• **Task instructions**:
None of the pictures should be copied, though every line of the listing must be printed exactly.

• **Stored data**:
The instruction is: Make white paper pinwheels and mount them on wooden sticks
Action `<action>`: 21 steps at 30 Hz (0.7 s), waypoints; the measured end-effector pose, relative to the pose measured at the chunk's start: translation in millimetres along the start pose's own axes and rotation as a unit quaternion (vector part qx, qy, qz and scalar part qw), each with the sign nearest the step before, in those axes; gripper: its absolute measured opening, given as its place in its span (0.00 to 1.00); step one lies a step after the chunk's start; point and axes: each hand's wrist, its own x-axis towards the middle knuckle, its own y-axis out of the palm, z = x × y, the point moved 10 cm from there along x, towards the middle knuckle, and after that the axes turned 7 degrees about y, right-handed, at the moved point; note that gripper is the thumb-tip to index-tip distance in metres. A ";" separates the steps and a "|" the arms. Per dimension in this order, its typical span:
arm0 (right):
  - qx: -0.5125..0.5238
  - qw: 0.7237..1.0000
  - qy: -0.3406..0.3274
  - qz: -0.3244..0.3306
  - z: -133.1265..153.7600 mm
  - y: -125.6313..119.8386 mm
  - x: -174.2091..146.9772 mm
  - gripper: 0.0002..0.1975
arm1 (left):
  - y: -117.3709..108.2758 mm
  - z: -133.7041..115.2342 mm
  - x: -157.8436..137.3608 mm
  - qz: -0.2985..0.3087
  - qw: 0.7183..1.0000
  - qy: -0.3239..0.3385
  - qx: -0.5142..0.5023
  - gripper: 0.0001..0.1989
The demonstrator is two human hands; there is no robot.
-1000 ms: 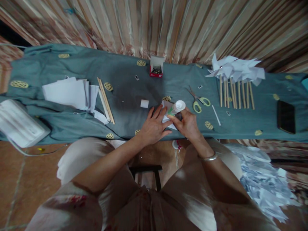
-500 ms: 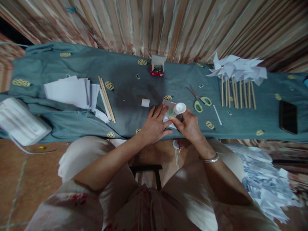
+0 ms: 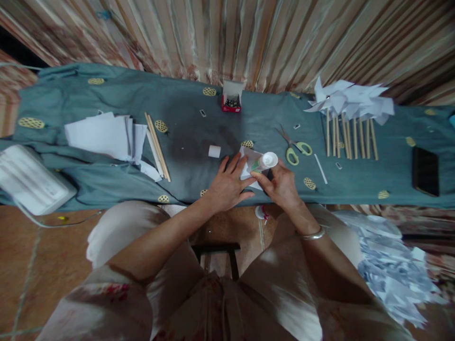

• **Output below**:
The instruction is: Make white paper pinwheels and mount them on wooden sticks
Action `<action>`: 21 steps at 30 Hz (0.7 s), waypoints; the measured end-effector pose, relative to the pose measured at the chunk's start: translation in millimetres along the start pose's own axes and rotation as a unit quaternion (vector part qx, qy, qz and scalar part qw), each with the sign nearest the step before, in those axes; gripper: its absolute measured opening, given as its place in its span (0.00 to 1.00); step one lies a step after the chunk's start; point and axes: each hand's wrist, its own x-axis towards the middle knuckle, its own y-axis out of the palm, z = x × y, the point moved 10 cm from there along x, towards the middle knuckle, and after that the axes turned 7 degrees about y, right-handed, at the moved point; note that gripper is the thumb-tip to index-tip distance in metres. A ";" separates the steps and a "|" the arms. Per dimension in this order, its typical span:
arm0 (right):
  - qx: -0.5125..0.5238
  - qw: 0.7237..1.0000
  - qy: -0.3406..0.3274
  - qz: -0.3244..0.3306
  - z: -133.1265..153.7600 mm
  - y: -125.6313..119.8386 mm
  - x: -174.2091..146.9772 mm
  - gripper: 0.0002..0.1975
arm1 (left):
  - y: -117.3709..108.2758 mm
  - z: -133.7041..115.2342 mm
  - x: -157.8436..137.3608 mm
  - qz: -0.2985..0.3087
  - qw: 0.7183..1.0000
  - qy: -0.3239..0.3385
  - qx: -0.5142..0.5023
  - gripper: 0.0001..0.1989
The demonstrator is two human hands; there is no robot.
-1000 ms: 
-500 ms: 
+0 ms: 

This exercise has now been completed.